1120考试T2
题目大意:
给你一个n个点,m条边的图,每条边有一个权值在某几个时刻有一些点不能走,每次必须走一条边,求恰好k时刻到达终点的路径中最大边权最小.
其中不能走的点是这样的: 有(num)个机器人, 每个机器人会周期性的按顺序走一些点, 编号为(t_1, t_2, ...)
(n <= 50, m <= 1600, k <= 1e8, num <= 10, t_i <= 4)
矩阵快速幂.
我们发现(t)最大只有4, 得出这些机器人最多只会有12种所在点的状态, 也就是12个一循环.
那么我们可以处理出这12个矩阵, 也就是在这些状态下那些点不能走, 然后把这12个矩阵相乘, 就得到了一次循环后, 各点之间路径的最大边权最小值.

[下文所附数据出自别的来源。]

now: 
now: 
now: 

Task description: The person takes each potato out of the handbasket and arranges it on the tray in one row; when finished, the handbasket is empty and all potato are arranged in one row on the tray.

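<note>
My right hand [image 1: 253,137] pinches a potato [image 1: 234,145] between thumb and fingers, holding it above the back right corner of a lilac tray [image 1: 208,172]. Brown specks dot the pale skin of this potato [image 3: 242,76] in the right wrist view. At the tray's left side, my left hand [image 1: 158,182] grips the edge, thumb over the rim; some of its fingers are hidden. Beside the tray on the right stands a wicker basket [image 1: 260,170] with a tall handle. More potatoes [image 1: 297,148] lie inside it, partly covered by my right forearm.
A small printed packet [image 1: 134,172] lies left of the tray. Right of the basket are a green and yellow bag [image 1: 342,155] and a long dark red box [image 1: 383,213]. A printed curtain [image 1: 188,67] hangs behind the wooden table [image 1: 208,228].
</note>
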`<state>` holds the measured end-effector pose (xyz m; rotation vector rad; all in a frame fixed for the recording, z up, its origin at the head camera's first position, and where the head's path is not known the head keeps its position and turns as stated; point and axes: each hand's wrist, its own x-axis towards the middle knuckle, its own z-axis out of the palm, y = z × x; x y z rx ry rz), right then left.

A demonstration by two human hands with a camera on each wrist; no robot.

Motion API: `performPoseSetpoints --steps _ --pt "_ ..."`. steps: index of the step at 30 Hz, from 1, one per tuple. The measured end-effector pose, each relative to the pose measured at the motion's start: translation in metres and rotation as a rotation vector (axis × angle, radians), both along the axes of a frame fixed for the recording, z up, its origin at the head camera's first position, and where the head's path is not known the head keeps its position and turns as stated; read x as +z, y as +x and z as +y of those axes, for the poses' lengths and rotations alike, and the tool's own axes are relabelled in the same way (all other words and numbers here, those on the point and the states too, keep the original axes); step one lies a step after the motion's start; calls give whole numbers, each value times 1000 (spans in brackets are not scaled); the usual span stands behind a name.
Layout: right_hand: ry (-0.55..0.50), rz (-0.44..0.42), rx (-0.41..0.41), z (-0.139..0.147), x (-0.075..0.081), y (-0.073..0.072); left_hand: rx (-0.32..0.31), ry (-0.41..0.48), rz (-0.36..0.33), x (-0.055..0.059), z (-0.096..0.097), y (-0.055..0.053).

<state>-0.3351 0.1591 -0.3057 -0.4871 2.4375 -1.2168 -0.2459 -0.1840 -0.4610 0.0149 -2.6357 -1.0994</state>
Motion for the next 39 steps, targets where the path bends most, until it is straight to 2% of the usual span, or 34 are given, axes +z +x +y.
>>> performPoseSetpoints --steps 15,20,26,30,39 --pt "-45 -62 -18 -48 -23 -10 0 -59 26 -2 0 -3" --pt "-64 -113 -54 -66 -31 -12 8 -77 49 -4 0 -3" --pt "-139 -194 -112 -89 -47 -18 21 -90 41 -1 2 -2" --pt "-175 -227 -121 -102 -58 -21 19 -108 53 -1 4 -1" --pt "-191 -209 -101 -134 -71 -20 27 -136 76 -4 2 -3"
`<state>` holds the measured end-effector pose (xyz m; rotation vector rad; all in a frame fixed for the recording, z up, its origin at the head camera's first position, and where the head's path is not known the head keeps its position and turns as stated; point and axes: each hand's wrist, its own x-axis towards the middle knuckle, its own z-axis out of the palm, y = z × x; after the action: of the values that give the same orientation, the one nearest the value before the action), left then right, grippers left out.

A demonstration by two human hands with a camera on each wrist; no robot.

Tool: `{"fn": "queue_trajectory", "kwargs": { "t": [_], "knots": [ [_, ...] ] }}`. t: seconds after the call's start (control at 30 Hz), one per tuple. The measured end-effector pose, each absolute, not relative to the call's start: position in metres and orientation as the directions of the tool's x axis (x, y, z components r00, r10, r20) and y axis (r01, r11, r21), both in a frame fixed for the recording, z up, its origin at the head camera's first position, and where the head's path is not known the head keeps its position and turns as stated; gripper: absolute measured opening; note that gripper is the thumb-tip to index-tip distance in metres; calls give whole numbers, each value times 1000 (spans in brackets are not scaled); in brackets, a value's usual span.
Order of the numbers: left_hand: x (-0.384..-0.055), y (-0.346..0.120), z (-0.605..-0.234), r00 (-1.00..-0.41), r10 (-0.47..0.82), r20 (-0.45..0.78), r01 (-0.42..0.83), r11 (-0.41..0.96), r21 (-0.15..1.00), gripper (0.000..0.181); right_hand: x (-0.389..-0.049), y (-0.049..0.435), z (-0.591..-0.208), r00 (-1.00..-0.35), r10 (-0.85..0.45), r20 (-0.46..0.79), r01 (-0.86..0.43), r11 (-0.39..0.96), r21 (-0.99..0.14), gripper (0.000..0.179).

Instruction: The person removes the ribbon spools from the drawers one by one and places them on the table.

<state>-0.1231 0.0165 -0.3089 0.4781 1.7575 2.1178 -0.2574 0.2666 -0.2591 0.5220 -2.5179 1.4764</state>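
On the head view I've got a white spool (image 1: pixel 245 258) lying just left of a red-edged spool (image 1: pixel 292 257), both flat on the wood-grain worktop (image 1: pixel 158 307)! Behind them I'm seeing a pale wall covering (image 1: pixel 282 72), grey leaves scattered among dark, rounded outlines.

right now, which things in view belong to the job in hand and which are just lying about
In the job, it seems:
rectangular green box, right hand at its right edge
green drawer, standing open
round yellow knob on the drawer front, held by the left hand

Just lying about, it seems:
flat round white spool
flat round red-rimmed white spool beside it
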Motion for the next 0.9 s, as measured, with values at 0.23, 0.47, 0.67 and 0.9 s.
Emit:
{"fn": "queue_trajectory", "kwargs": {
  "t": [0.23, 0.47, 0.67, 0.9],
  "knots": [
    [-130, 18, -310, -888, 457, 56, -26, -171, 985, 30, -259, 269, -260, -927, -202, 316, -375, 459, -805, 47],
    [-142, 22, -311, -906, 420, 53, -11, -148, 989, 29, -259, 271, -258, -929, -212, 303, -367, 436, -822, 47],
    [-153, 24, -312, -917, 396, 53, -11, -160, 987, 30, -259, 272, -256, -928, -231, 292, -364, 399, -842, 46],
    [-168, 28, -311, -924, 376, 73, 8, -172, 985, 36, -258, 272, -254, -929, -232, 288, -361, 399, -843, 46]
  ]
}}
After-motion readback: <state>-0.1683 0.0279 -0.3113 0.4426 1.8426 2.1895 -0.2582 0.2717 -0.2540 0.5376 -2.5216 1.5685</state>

然后我们把这个乘后的矩阵作为转移矩阵, 用矩阵快速幂, 那么指数就应该是(k / 12).
对于剩下的(k \% 12)次暴力乘就好了.
复杂度(O(n^3log k))
#include <bits/stdc++.h>
using namespace std;
inline long long read() {
long long s = 0, f = 1; char ch;
while(!isdigit(ch = getchar())) (ch == '-') && (f = -f);
for(s = ch ^ 48;isdigit(ch = getchar()); s = (s << 1) + (s << 3) + (ch ^ 48));
return s * f;
}
const int N = 55, inf = 1e9;
int n, m, k, s, t, num;
int a[N], now[N], dis[N][N], num_a[N];
struct mat {
int v[N][N];
void init() { for(int i = 1;i <= n; i++) for(int j = 1;j <= n; j++) v[i][j] = inf; }
void with_dis() { for(int i = 1;i <= n; i++) for(int j = 1;j <= n; j++) v[i][j] = dis[i][j]; }
} ans, turn, q[13];
mat operator * (const mat &a, const mat &b) {
mat c; c.init();
for(int i = 1;i <= n; i++)
for(int j = 1;j <= n; j++)
for(int k = 1;k <= n; k++)
if(a.v[i][k]) c.v[i][j] = min(c.v[i][j], max(a.v[i][k], b.v[k][j]));
return c;
}
mat ksm(mat x, int y) {
mat res; res.init();
for(int i = 1;i <= n; i++) res.v[i][i] = 1;
while(y) { if(y & 1) res = res * x; x = x * x; y >>= 1; }
return res;
}
int main() {
n = read(); m = read(); k = read();
if(m == 0 && k == 0) { printf("0"); return 0; }
for(int i = 1;i <= n; i++)
for(int j = 1;j <= n; j++) dis[i][j] = inf;
for(int i = 1, x, y, z;i <= m; i++) {
x = read(); y = read(); z = read();
if(dis[x][y]) dis[x][y] = dis[y][x] = min(dis[x][y], z);
else dis[x][y] = dis[y][x] = z;
}
for(int i = 1;i <= 12; i++) q[i].with_dis();
num = read(); s = read(); t = read(); ans.init();
for(int i = 1, x;i <= num; i++) {
x = read();
for(int j = 1;j <= x; j++) a[j] = read();
for(int j = 1;j <= 12; j++) {
int p = a[j % x == 0 ? x : j % x];
for(int l = 1;l <= n; l++) q[j].v[l][p] = inf;
}
}
turn = q[1];
for(int i = 2;i <= 12; i++) turn = turn * q[i];
ans = ksm(turn, k / 12);
for(int i = 1;i <= k % 12; i++) ans = ans * q[i];
if(ans.v[s][t] == 1e9) printf("impossible");
else printf("%d", ans.v[s][t]);
return 0;
}